The projected modules can be used in most of the downstream hdWGCNA analysis tasks and visualization functions, such as module trait correlation, however it is important to note that some of the functions cannot be run on the projected modules. In particular, we cannot make any of the network plots since we did not actually construct a co-expression network in the query dataset, so running functions such as RunModuleUMAP and ModuleNetworks will throw an error.

Visualization

In this section we demonstrate some of the visualization functions for the projected modules in the query dataset.

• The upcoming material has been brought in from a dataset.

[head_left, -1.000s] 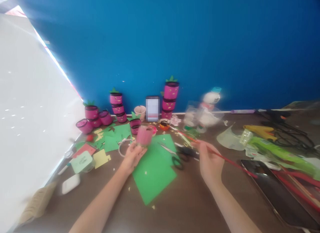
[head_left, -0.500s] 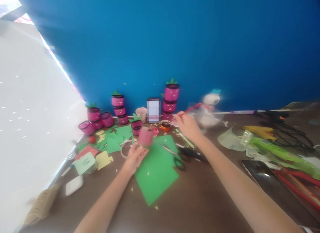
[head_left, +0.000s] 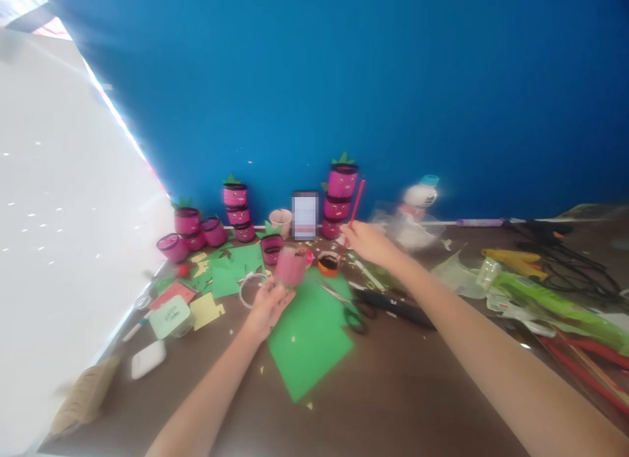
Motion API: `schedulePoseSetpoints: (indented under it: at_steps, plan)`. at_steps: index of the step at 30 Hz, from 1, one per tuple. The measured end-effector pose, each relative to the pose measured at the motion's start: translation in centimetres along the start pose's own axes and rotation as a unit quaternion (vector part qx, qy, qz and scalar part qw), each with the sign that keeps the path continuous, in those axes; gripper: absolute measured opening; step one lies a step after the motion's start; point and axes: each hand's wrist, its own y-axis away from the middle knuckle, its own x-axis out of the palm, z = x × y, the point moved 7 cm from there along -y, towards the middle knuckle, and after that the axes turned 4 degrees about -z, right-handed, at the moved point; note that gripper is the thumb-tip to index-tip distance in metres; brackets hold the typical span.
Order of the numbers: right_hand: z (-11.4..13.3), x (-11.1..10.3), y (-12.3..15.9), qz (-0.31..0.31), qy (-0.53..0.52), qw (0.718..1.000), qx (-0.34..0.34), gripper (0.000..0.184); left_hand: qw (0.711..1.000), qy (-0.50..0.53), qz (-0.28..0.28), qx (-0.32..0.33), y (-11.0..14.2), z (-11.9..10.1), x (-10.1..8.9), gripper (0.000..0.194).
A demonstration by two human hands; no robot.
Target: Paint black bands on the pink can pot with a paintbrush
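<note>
Tipping the orange pot (head_left: 328, 272) seems the likeliest mishap: the red brush (head_left: 358, 198) is pinched in the narrow grip of the right hand (head_left: 366, 241), its lower end close beside the rim, and a sideways knock could spill the dark contents (head_left: 327, 261) onto the worktop (head_left: 368, 404) or the green paper (head_left: 309, 352). Whether the brush tip touches the pot cannot be told. Above that paper, the pink cup (head_left: 289, 266) is held low by the fingers of the left hand (head_left: 268, 306), so it could be dropped if the hold is loosened. Compared with half a second earlier, the brush is held far more upright, and the pot is shifted toward the paper; the cup is kept almost in place.
</note>
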Motion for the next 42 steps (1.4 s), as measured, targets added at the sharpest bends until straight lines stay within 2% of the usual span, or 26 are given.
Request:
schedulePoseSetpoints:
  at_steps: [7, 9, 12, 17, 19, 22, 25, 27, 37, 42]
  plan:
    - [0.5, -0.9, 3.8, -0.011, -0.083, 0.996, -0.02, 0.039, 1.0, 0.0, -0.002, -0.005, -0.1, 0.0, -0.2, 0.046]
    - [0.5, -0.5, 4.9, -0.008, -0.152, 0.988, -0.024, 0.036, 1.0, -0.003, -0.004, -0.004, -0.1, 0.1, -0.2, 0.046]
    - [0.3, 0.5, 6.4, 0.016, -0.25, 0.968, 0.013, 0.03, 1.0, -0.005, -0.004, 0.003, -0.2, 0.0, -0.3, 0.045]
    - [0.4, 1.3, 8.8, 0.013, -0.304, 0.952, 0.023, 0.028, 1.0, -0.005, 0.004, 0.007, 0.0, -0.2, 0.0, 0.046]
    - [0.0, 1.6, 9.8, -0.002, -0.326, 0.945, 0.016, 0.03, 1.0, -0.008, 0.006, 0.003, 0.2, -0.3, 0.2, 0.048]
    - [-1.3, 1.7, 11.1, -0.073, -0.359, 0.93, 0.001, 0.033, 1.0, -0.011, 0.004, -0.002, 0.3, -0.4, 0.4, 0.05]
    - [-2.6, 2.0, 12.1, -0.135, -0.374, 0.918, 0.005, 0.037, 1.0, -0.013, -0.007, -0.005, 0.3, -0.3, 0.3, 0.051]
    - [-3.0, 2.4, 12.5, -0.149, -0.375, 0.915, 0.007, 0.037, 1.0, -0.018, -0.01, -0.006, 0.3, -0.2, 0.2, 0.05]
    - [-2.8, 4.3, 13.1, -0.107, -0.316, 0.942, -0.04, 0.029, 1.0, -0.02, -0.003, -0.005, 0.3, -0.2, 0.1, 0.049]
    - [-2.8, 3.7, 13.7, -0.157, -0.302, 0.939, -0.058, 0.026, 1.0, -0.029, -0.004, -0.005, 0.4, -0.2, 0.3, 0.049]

First, we use the ModuleFeaturePlot function to visualizes the hMEs on the UMAP:

# make a featureplot of hMEs for each module
plot_list <- ModuleFeaturePlot(
  seurat_query,
  features='hMEs',
  order=TRUE,
  restrict_range=FALSE
)

# stitch together with patchwork
wrap_plots(plot_list, ncol=6)

Next we will make a dot plot for each of the modules grouped by cell type identity.

# get the projected MEs
projected_MEs <-  GetMEs(seurat_query)

# add MEs to Seurat meta-data:
seurat_query@meta.data <- cbind(
  seurat_query@meta.data,
  projected_MEs
)

# plot with Seurat's DotPlot function
p <- DotPlot(
    seurat_query,
    features = colnames(projected_MEs),
    group.by = 'cell_type'
)

# flip the x/y axes, rotate the axis labels, and change color scheme:
p <- p +
  RotatedAxis() +
  scale_color_gradient2(high='red', mid='grey95', low='blue') +
  xlab('') + ylab('')

p

Next steps

We encourage users to explore the projected modules using hdWGCNA’s various visualization and analysis functions. In the next tutorial, we cover statistical methods to determine the preservation and reproducibility of co-expression modules between reference and query datasets. Additionally, we include another tutorial to projet modules in special cases where the two datasets come from different species, or from different -omic modalities such as scATAC-seq.